▶ _TASK GOAL_
Filter the lines below, keeping each one that holds "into".

Data entries

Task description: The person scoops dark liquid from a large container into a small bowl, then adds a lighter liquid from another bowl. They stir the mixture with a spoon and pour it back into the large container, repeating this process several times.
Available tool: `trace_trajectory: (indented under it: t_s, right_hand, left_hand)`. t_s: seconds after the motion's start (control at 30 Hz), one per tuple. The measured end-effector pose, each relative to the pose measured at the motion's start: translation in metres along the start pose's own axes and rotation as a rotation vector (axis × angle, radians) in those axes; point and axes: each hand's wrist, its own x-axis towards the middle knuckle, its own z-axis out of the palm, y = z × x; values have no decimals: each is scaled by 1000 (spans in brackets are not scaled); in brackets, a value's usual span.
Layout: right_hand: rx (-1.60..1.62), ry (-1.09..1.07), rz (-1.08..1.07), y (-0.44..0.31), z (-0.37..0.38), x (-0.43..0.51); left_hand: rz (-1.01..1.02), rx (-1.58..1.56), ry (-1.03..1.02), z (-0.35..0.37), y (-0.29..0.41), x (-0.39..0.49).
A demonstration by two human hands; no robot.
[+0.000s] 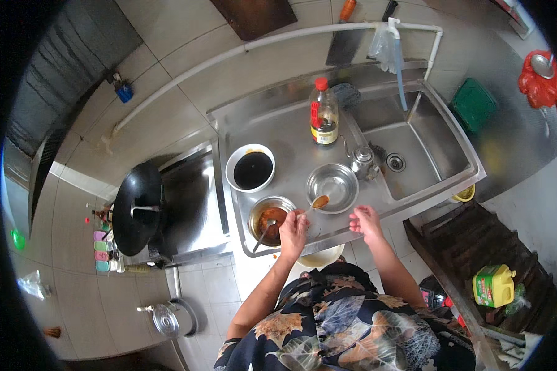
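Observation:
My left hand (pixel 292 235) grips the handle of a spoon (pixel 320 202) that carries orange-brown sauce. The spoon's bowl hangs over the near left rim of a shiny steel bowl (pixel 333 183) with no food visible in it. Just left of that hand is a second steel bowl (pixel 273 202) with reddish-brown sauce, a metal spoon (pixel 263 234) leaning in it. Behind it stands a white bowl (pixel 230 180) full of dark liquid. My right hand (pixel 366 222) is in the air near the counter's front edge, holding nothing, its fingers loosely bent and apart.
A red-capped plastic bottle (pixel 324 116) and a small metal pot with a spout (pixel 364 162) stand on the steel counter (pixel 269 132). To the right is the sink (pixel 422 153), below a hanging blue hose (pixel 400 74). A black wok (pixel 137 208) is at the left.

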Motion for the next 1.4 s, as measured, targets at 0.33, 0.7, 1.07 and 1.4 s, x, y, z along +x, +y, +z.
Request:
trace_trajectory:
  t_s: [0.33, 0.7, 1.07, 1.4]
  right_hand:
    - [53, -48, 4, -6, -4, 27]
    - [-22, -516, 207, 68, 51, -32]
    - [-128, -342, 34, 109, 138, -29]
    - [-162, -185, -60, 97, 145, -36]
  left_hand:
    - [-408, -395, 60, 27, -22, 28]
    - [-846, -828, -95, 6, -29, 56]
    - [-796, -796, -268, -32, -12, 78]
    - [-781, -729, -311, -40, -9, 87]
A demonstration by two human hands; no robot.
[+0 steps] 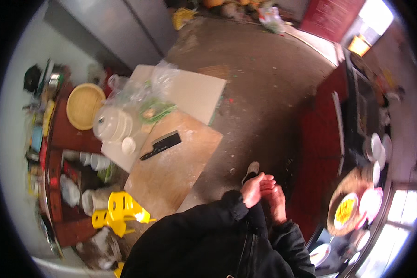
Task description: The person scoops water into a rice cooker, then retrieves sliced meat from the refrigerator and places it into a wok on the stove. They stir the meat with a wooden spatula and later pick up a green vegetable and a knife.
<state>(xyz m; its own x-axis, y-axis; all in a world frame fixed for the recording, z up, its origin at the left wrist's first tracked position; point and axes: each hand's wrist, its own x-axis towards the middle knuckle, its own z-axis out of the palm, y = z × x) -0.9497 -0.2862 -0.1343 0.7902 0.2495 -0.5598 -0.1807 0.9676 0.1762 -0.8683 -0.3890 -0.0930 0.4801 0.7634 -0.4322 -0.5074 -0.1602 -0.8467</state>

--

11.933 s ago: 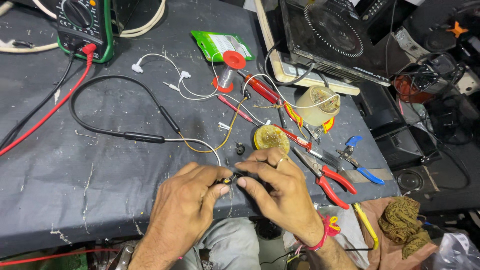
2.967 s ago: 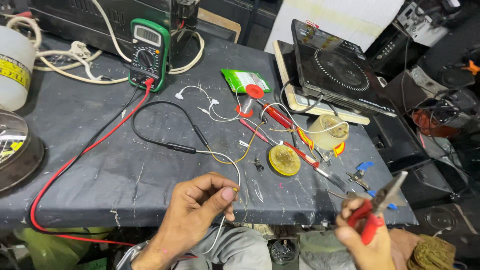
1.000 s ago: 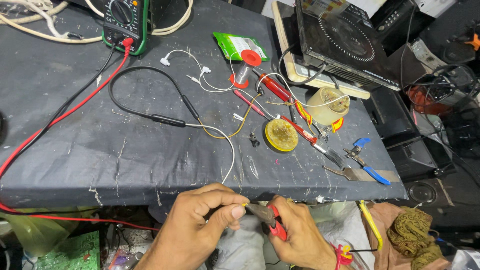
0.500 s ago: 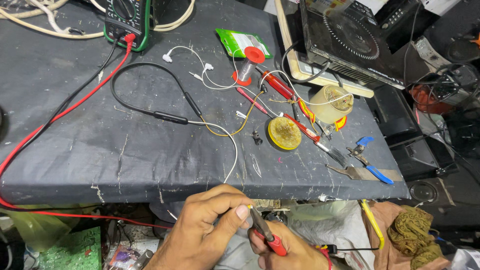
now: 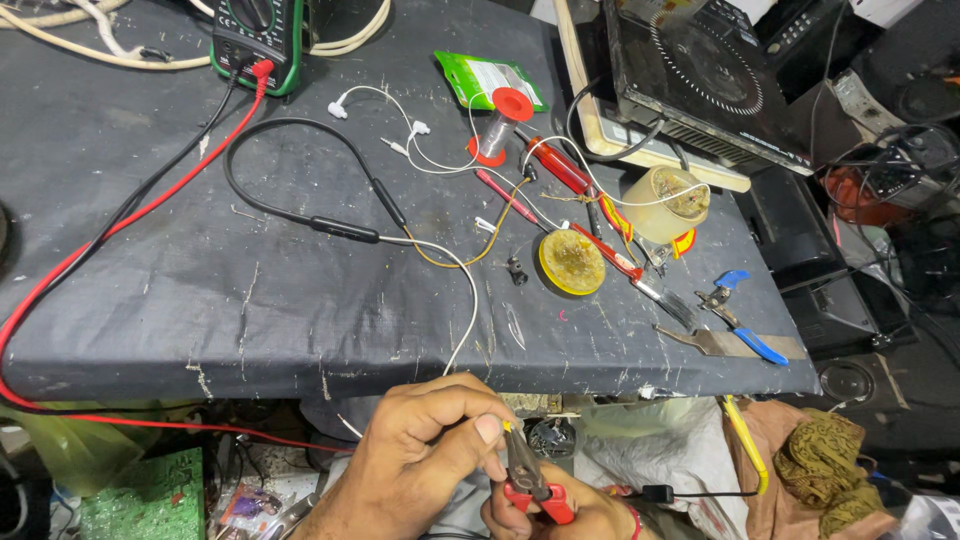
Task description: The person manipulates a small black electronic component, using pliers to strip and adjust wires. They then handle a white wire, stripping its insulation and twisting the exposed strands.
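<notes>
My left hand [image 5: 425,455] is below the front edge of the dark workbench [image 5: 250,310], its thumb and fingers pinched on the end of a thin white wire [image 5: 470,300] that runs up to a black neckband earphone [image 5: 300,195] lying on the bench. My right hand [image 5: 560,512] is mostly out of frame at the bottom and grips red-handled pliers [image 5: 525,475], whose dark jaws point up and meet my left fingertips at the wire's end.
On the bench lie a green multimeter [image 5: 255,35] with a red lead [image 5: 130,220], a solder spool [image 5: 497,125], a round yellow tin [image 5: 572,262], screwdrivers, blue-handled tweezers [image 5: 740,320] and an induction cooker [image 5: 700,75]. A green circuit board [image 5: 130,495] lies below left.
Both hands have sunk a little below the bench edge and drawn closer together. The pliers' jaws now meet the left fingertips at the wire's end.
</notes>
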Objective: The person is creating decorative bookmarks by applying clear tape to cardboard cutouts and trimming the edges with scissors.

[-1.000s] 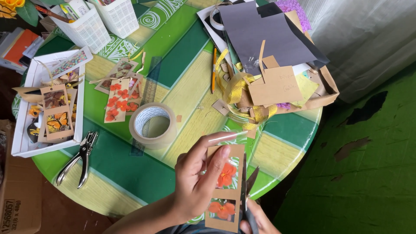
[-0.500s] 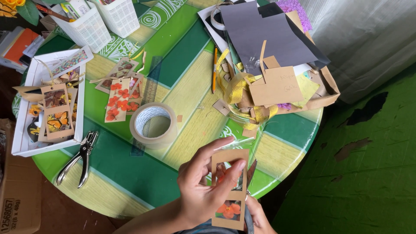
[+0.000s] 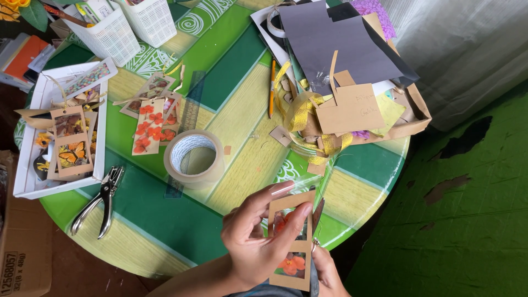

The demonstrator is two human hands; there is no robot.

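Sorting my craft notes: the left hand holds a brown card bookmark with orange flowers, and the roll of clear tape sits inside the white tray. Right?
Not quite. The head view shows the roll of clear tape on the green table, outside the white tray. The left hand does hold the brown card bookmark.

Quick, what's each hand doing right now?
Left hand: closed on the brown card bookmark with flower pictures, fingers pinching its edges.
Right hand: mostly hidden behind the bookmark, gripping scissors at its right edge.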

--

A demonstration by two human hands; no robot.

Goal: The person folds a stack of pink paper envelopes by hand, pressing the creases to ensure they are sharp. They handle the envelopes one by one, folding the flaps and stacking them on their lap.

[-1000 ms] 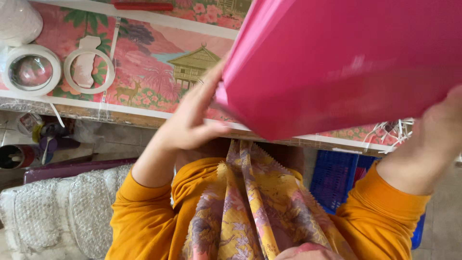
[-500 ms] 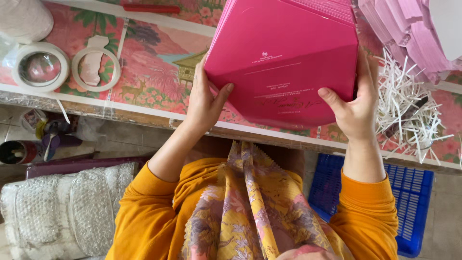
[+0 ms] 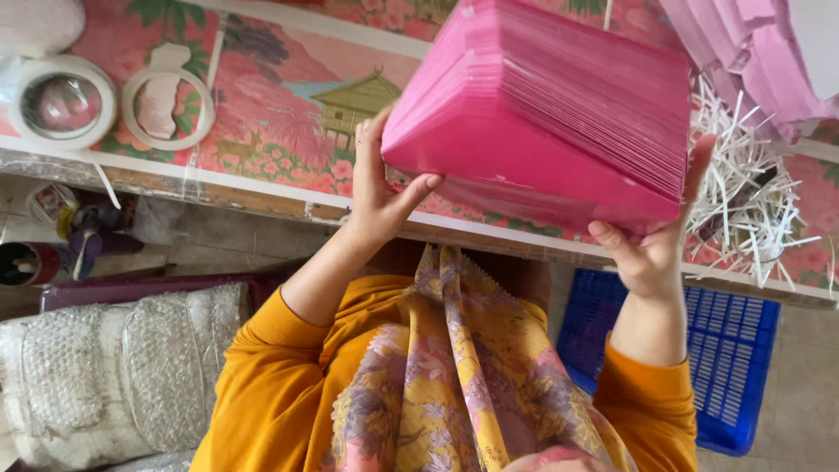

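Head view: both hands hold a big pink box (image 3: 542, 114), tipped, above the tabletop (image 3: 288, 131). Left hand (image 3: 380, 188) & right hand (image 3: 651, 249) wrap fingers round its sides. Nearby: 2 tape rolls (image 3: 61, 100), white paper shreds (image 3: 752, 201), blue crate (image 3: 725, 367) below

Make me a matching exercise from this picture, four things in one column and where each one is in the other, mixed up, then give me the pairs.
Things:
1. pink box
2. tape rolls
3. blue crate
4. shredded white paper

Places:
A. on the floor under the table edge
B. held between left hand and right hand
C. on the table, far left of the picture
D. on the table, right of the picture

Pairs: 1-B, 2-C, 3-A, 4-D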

▶ _EXERCISE RESPONSE_
Task description: The person scoops dark liquid from a large container into a small bowl, then adds a lighter liquid from another bowl. They stir the mixture with a spoon and pour it back into the large container, repeating this process several times.
Task description: The person scoops water into a rice cooker, then retrieves sliced meat from the refrigerator and places it into a wok on the stove. They stir the meat with a wooden spatula and later pick up a green vegetable and a knife.

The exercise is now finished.